Natural Help For Dry Or Damaged Hair

  • Save
Can Your Hair Pass the Test?

Is every day a “bad hair day” for you? If your troubles come from dry or damaged locks, regular styling might hurt more than help. Take a dry strand and gently pull both ends to stretch it. If it breaks easily, you don’t have enough moisture in your hair.

A Better Brand of Moisturizer

A lot of products saythey’re moisturizing on the label. In reality, they might simply coat your hair to make it feel softer. Look for products with natural oils like olive or argan oil, or glycerin, sorbitol, or shea butter. But stay away from shampoos with mineral oil and petrolatum, which keep outside moisture from getting in.

Heat: Friend or Enemy?

Heat is still the best way to get a sleek, smooth look. But you do need to protect your hair from damage caused by blow dryers, curling irons, and flat irons. Apply a heat styling cream while your hair is damp. If you have fine hair, set your styling tools to low. Medium and coarse hair can handle slightly higher temperatures.

Watch Out for the Weather!

No matter your hair type, weather stresses it out. Cold air and blazing sun can be drying — so can salt water and chlorine. When your tresses have been exposed, consider using a shampoo and conditioner designed for dry hair. You should also wear a hat when outside conditions are bad.

Let Go of Some Length

Why are you holding on to those scraggly ends? General rule of thumb: Trim dead ends every 6 to 8 weeks, especially if you use hot tools regularly.

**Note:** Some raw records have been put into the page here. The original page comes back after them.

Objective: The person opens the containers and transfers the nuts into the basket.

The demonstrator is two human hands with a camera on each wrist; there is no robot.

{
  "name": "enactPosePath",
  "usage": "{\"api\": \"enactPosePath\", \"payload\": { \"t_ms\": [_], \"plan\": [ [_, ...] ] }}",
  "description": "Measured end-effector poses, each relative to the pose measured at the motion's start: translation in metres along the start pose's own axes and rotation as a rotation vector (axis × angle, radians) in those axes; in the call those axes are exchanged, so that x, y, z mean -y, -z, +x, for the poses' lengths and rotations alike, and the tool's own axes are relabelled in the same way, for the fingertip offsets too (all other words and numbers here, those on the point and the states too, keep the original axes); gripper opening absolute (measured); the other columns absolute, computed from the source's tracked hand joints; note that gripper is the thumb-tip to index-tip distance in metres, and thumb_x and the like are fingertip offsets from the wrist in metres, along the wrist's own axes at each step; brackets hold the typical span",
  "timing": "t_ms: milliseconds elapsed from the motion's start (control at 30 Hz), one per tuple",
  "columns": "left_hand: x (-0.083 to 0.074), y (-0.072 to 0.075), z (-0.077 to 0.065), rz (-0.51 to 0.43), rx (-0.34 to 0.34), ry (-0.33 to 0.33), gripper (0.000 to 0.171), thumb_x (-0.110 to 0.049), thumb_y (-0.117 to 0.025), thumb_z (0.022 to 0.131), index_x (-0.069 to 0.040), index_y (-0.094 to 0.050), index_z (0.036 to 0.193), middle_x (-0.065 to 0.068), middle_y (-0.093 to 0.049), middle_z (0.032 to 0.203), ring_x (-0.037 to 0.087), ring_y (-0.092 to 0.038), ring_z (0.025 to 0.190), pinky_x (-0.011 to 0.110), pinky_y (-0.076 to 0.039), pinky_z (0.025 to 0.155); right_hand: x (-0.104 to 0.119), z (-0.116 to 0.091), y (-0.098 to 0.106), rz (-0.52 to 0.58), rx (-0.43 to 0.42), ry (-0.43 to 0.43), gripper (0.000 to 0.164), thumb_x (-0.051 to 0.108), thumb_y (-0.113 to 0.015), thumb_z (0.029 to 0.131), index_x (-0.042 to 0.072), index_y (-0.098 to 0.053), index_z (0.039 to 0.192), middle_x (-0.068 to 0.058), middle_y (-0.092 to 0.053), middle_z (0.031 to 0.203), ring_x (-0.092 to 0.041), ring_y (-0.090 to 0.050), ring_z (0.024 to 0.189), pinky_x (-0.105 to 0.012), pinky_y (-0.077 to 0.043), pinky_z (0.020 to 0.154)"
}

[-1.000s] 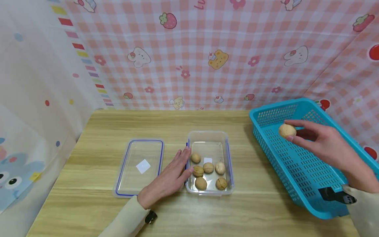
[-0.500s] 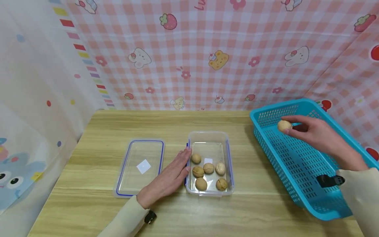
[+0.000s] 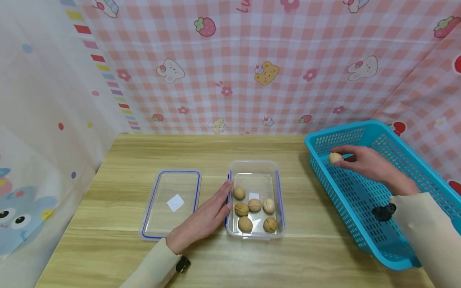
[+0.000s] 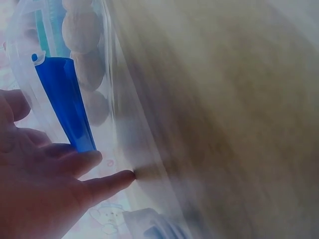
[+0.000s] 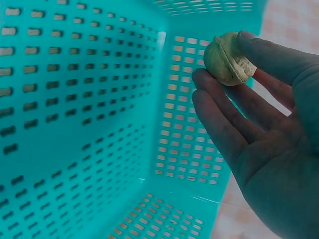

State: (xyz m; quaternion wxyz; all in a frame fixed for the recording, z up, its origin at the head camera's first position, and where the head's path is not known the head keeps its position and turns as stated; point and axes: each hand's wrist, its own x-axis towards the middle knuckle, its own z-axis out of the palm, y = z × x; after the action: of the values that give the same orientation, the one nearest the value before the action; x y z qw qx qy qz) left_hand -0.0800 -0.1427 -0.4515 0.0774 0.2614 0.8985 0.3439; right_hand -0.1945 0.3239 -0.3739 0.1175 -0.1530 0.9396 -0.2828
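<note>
Over the blue plastic basket (image 3: 360,224), my right hand (image 3: 371,164) pinches a walnut (image 3: 335,159) between thumb and fingers. The right wrist view shows the same walnut (image 5: 228,59) at the fingertips, with the basket's perforated wall behind it. My left hand (image 3: 203,218) lies with its fingers extended against the left side of the clear plastic container (image 3: 253,166). In the left wrist view, fingers of the left hand (image 4: 45,179) touch near the container's blue clip (image 4: 65,102). Several walnuts (image 3: 254,205) sit inside that container, mostly toward its near half.
Left of the container, a clear lid with a blue seal (image 3: 172,216) lies flat, partly behind my left hand. Everything stands on a wooden table (image 3: 306,264). A pink checked cloth (image 3: 230,52) hangs along the back, and a white patterned cloth (image 3: 43,100) on the left.
My right hand, still pinching the walnut, has moved left toward the basket's left wall. The left hand has stayed at the container's side, and the walnuts inside have not moved.
</note>
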Motion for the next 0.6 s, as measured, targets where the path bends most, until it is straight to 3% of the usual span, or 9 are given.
{"api": "enactPosePath", "payload": {
  "t_ms": [167,600],
  "plan": [
    [-0.002,0.001,0.000,-0.008,0.000,-0.002,0.064,-0.025,-0.044,0.113,-0.006,-0.013,0.166,0.015,-0.014,0.171,0.028,-0.018,0.157,0.048,-0.022,0.126,-0.008,0.008,-0.007,0.000,0.043,-0.015,0.051,0.028,-0.064,0.105,-0.004,-0.055,0.144,-0.033,-0.056,0.140,-0.051,-0.062,0.119,-0.063,-0.054,0.092],
    [0.000,0.003,-0.001,-0.014,0.011,-0.009,0.063,-0.028,-0.041,0.114,-0.006,-0.013,0.165,0.014,-0.012,0.172,0.033,-0.019,0.156,0.049,-0.021,0.126,-0.027,0.019,-0.020,-0.025,0.105,-0.039,0.046,0.015,-0.064,0.104,-0.009,-0.055,0.142,-0.037,-0.055,0.138,-0.058,-0.056,0.122,-0.063,-0.054,0.092]
  ]
}}
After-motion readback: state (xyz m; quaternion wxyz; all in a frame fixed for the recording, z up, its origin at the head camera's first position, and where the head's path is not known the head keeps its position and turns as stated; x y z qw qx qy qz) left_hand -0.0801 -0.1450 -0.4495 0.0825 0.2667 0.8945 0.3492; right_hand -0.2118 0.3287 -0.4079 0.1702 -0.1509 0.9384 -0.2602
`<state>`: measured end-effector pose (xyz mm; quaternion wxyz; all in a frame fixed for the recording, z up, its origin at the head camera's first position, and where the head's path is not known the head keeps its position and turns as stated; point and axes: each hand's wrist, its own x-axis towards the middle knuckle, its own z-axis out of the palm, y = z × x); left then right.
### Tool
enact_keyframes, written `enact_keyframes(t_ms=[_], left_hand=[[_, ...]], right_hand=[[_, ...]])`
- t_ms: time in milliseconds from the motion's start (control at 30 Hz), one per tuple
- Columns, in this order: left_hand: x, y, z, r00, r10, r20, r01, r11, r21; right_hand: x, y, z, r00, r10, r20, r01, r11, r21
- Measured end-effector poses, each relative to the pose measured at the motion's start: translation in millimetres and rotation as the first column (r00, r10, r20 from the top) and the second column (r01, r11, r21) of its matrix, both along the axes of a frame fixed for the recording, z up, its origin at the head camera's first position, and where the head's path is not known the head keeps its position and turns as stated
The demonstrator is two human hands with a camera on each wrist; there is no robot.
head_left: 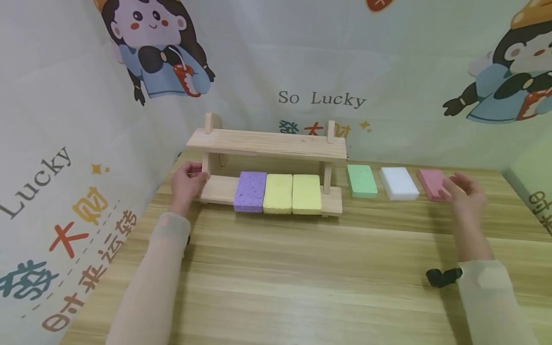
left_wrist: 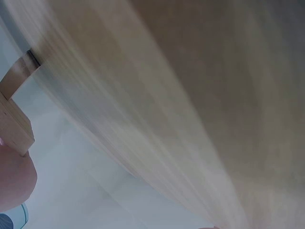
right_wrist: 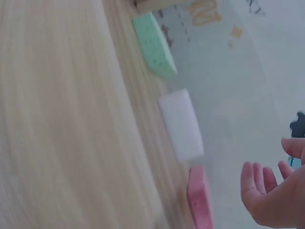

Stylists warn against snipping strands at home because dull scissors can fray your ends even more. Plus, cutting the back of your hair in a straight line isn’t easy!

Give Hair a Lube Job

If you’re super-dry, try jojoba or coconut oil. Rub a few drops onto damp hair and leave it on for a few minutes. Wash out the oil treatment with a moisturizing shampoo and conditioner. For more impact, give your styling tools a day off and let your hair air dry.

Get Your Hair Ready for Bed

Treat your hair well, even while you sleep. Get the tangles out before bed with a boar-bristle brush. Brushing also helps spread out oils from your scalp. If you have long hair, twist it back into a loose bun, tuck the ends under, and fasten it with a hair tie. If you have short hair, sleep on a silk pillowcase. It causes less friction.

Don’t Fry It with Chemicals

Does your hairstyle include perms, relaxers, or permanent hair color? Chemicals take away hair’s natural moisture and weaken the strands. If you have too many chemical treatments, your hair might turn dull and frizzy. Try to keep your salon hair color within three shades of your natural hair color. Hair color closer to your natural shade needs less processing. And try to space out your treatments.

Be a Kitchen Beautician

Whip up a DIY hair mask by mixing equal parts honey and olive oil in a small bowl. It might smell good enough to eat, but this one’s for luscious locks! Rub the mask evenly through your hair, and then wrap it in plastic wrap for 30 minutes. Wash it out with shampoo and conditioner. Do it at least once a month, or every week if you can.

Shampoo vs. No-poo

You may want freshly washed hair every day. But it’s not necessary unless your scalp is really oily. Try shampooing less often. Or shampoo one day and “no-poo” — wet your hair but use just conditioner — the next. Whenever you shampoo, rub just the scalp and let the lather run down your hair. Use conditioner near the ends, not the scalp.

The Hair Diet

Your hair craves healthy fats! So eat plenty of avocados, salmon, and olive oil. These foods are jam-packed with essential fatty acids, which can moisturize a dry scalp with natural oils. Whatever you do, don’t crash diet — you’ll be starving your body of important nutrients that you need to produce healthy hair.